GENERATIONS
Generations Hike Nov. 15!
More than ever, it is crucial to gather in circles with each other and with the land. At this gathering, we will sit with fire, with trees, with fungi, listen to birdsong, give thanks to estuaries and ecotones, say hello to understory plants and bushes, and be curious on what emerges when we deeply attune with our ecology in ways rooted in Indigenous practices and knowledge.
Time: 10 - 2
Opening Circle: 10 am
Location: 518 Snuff Mill Rd Saunderstown, RI
Lunch & Tea provided!
GUEST EDUCATORS
k. funmilayo aileru (b. South Side, Providence, RI) is an artist and culture bearer who mostly works in digital media and indigenous craft. funmi’s work often envisions what Black liberation and Indigenous sovereignty might look like beyond our current conditions. xi is committed to collaborating with people and communities who want to co-create a just, future world. With over a decade of experience in community-based facilitation and experiential design, funmi’s work focuses on ushering access to transformative art experiences, practicing accountability in design processes, and returning to Indigenous knowledge and technology.
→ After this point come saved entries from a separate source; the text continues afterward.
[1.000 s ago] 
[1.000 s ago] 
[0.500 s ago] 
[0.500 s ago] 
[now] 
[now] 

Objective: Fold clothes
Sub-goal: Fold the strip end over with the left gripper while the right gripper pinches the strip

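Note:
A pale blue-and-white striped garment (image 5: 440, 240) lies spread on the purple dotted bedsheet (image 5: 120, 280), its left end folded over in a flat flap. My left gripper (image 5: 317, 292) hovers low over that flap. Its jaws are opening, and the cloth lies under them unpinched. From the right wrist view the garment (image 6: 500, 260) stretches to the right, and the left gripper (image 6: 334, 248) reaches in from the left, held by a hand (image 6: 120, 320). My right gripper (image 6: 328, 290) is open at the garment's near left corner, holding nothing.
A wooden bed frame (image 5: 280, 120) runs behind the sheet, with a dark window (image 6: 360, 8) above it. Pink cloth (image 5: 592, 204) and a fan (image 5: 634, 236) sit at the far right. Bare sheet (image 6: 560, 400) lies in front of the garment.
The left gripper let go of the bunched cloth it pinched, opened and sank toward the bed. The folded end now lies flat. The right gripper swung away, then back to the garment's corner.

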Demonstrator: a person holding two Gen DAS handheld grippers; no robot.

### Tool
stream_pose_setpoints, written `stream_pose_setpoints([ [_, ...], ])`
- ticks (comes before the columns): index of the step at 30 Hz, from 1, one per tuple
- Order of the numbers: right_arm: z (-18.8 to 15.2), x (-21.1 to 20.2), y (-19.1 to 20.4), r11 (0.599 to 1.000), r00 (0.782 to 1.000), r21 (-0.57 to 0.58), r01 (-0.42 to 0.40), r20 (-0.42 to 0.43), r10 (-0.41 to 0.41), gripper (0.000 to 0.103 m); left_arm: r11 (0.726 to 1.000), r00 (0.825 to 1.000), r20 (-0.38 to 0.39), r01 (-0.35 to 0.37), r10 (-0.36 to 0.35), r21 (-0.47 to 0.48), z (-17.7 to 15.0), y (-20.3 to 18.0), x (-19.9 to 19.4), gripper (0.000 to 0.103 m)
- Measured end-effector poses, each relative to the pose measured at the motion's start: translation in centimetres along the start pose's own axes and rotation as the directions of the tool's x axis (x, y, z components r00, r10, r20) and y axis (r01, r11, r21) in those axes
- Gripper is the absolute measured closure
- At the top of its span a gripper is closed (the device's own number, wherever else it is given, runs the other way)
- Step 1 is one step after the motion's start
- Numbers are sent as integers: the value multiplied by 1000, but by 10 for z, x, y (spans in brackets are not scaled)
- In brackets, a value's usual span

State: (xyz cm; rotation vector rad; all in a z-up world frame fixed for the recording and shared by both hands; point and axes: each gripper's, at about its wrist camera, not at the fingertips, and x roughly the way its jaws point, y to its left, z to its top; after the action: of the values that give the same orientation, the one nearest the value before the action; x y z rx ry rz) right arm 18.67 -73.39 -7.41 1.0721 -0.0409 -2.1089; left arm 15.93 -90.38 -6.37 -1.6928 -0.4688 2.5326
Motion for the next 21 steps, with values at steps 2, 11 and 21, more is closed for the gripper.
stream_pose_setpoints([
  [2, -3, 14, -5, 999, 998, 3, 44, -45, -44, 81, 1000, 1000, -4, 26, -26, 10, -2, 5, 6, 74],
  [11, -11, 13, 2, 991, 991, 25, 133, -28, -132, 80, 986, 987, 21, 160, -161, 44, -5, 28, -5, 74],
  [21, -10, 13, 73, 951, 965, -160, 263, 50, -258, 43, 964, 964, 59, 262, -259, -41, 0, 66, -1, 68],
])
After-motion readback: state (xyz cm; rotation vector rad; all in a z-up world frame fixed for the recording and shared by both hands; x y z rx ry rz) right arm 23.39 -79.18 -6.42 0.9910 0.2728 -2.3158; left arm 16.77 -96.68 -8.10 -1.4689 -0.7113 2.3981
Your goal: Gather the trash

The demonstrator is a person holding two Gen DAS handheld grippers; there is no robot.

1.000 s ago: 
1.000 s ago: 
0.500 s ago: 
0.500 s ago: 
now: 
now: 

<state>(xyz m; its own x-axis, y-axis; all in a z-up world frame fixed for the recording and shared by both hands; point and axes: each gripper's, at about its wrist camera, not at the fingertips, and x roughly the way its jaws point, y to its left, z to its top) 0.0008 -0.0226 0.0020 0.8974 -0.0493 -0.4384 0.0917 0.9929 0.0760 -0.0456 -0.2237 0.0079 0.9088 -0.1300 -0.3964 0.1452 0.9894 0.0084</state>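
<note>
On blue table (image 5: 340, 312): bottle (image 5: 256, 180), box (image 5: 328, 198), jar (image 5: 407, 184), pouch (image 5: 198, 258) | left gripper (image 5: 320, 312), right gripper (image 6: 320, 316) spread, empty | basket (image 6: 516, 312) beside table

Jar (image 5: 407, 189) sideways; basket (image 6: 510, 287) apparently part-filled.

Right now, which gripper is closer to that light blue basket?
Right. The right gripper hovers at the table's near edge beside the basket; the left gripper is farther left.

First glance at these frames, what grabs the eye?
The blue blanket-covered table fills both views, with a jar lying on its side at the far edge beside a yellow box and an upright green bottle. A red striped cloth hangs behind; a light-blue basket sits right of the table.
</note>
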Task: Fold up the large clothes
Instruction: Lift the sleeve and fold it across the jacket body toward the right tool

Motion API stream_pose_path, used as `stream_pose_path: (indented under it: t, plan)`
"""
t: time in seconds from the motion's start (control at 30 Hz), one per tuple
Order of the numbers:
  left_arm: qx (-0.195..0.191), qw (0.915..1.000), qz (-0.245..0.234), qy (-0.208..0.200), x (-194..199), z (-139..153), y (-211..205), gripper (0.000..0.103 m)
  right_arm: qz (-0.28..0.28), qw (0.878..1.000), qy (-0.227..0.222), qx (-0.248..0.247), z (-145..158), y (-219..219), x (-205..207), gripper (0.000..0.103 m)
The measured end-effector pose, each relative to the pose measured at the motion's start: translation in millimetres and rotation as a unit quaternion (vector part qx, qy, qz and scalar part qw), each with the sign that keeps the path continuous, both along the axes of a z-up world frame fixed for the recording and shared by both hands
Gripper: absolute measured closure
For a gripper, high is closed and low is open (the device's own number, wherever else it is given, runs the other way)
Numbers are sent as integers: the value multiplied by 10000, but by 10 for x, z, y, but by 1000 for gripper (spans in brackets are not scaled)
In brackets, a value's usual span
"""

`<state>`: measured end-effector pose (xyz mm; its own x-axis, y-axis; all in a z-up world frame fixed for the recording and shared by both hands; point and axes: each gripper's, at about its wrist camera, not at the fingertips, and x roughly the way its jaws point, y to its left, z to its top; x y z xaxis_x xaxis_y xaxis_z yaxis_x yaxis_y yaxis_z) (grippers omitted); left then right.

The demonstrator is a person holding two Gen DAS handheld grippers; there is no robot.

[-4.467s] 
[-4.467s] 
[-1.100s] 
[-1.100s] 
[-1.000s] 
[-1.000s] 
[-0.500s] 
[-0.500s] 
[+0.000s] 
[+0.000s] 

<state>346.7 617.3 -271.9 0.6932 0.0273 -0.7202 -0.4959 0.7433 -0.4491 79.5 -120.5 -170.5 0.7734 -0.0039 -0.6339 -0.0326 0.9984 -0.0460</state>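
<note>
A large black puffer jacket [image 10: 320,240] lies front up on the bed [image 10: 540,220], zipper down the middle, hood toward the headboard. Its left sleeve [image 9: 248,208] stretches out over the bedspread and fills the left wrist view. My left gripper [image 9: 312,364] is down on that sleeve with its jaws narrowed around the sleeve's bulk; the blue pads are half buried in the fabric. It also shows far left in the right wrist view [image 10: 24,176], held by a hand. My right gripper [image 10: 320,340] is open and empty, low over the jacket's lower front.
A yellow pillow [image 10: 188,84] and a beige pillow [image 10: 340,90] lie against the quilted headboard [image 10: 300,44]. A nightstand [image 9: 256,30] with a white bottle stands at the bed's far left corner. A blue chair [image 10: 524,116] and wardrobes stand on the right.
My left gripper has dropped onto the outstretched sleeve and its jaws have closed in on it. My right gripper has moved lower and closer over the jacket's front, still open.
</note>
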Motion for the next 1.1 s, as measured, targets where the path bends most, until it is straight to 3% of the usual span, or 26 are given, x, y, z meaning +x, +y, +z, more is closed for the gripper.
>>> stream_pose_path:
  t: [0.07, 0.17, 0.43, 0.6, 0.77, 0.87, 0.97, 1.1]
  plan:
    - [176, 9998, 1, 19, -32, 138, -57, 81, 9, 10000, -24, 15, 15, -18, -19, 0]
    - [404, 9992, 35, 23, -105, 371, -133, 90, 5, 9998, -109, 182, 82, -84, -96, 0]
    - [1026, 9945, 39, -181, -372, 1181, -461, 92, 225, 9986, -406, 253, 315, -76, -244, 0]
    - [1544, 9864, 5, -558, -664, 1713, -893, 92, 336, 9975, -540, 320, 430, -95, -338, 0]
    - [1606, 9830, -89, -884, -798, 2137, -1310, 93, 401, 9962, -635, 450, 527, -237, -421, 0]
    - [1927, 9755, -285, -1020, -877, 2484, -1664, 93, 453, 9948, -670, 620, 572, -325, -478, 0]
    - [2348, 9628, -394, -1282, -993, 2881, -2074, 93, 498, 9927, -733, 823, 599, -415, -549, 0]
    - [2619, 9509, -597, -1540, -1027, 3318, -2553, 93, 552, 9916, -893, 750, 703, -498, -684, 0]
funmi’s ancestors are Narragansett-Niantic peoples, the enslaved Africans of Turtle Island, and the Yoruba people of Southwestern Nigeria. xi works on xyr ancestral Narragansett homelands (so-called rhode island) where they live with their partner and child.
Dagotee. Shi Tonay Gooday-Ervin gunste. Ndee nishłe hi’kee Taino. Adanełt’e’i yushdezhi dischii bikoh. Hat’i’i itsah iyaa’aiye. Shitah hee hi’kee shimaa hee Aaron Gooday, Laura Garcia, hi’kee Toni Weeden. Hello my name is Tonay Gooday-Ervin and I am White Mountain Apache and Taino. My reservation is in Arizona but I have spent so much of my life loving and being in relation to the land here in southern New England. I have been practising arboriculture and urban forestry in a professional capacity for 6 years. I am a Massachusetts Certified Arborist and I am Tree Risk Assessment Qualified through the International Society of Arboriculture. I use my knowledge as an indigenous person and an arborist to educate and reshape people’s perception of nature and how we relate to it. I believe this knowledge is something we should all have access to, because fostering community happens from the ground up. I have lived in Providence for over a decade and helped create the PVD Tree Plan as a community member on the steering committee. I am currently the Community Planting and Engagement Coordinator for the Providence Neighborhood Planting Program.